TASK OBJECTIVE.
Beneath this line are the data; copy exactly the part of them that opens with the line containing "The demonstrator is" and closes with the line containing "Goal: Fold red", and only that part.

STUDY MATERIAL.
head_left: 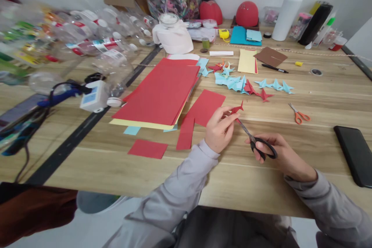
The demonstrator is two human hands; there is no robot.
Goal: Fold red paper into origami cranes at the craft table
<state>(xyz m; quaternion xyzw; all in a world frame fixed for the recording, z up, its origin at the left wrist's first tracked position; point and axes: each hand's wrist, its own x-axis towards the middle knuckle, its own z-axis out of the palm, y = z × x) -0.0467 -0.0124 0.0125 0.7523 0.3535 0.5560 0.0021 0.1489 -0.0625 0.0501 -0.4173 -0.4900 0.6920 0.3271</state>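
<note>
Between the fingertips of my left hand point(220, 130) is a small folded red paper crane point(238, 108). My right hand point(274, 151) grips black-handled scissors point(249, 135), their blades reaching up to the underside of the red paper by my left fingers. Whether the blades touch or cut it is hard to see. Just left of my left hand lie a red paper sheet point(207, 104), a red strip point(186, 133) and a smaller red rectangle point(148, 149). Beyond my hands sit blue folded cranes point(231, 81) and a few red ones point(264, 95).
A stack of red sheets point(158, 93) lies to the left. Orange-handled scissors point(300, 116) and a black phone point(354, 155) are on the right. Plastic bottles point(87, 31) crowd the left, by a white plug box point(94, 96). A black pen point(274, 68) lies near brown paper point(271, 56).
</note>
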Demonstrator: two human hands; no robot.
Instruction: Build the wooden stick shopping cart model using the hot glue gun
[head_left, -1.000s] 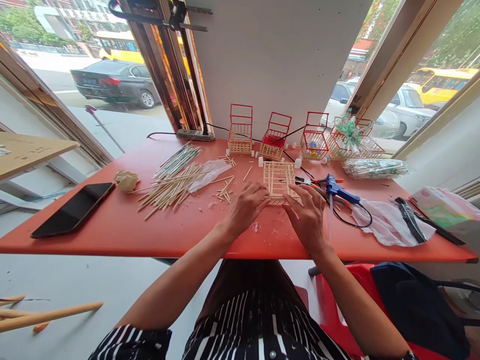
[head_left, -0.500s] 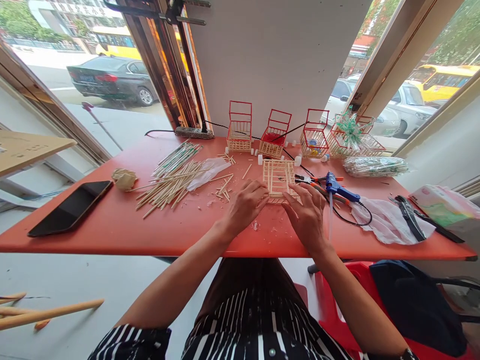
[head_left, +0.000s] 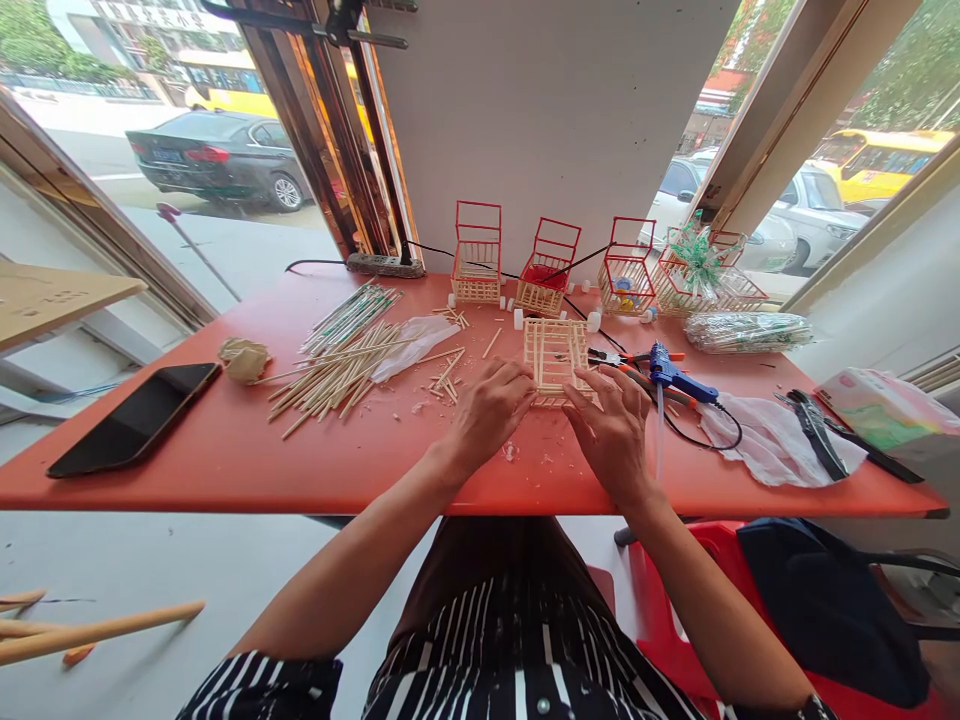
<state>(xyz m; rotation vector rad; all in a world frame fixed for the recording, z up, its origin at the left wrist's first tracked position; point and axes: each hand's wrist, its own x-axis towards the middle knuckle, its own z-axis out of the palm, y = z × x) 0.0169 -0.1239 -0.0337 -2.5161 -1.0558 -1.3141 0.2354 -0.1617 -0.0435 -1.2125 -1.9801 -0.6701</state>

ANSWER BOX.
The demonstrator is two human hands; there is no robot.
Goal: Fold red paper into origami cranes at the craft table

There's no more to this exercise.